**Problem details**
Search the material for the string "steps", then return every line where it is found.

**Data block**
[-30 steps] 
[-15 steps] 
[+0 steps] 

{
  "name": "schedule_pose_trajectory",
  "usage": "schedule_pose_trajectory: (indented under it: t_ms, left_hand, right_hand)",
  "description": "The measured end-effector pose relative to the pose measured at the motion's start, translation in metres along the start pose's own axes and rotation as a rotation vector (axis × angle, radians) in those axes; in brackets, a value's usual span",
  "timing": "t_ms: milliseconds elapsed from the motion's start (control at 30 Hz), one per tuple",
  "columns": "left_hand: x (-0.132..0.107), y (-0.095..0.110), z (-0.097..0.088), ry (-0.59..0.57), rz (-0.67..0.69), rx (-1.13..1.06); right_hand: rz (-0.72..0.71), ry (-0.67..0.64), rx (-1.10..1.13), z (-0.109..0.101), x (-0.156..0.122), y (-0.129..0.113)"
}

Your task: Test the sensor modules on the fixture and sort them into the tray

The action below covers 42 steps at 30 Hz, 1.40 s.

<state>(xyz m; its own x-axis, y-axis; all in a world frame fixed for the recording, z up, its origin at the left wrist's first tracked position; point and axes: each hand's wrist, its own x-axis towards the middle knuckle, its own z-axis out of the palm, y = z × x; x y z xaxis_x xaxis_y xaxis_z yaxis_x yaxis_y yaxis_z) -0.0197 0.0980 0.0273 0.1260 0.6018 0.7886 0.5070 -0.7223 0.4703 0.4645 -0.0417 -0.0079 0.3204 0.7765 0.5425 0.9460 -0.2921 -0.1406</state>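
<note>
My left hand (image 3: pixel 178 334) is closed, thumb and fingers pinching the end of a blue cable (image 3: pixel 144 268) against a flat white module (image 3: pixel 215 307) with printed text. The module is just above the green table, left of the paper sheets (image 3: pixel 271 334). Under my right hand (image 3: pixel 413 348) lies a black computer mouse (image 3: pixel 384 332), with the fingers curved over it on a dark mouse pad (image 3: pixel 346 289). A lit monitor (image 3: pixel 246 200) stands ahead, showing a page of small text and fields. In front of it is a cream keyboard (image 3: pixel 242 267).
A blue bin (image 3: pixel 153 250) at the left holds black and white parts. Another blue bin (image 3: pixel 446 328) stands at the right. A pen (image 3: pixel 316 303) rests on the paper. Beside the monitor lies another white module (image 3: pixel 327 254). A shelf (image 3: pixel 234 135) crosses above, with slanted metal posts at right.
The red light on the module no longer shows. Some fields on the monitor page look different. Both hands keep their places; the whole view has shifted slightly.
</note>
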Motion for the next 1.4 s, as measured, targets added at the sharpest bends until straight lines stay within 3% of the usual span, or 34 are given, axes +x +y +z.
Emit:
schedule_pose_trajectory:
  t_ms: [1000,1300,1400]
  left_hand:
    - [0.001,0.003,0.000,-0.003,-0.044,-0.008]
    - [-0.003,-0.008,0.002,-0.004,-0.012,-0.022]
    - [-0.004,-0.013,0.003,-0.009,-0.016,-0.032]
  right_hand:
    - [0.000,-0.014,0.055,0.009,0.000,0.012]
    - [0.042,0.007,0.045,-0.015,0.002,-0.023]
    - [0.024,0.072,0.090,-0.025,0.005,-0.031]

**Response area**
[-30 steps] 
[-15 steps] 
[+0 steps] 
The action below covers 42 steps at 30 Hz, 1.40 s.

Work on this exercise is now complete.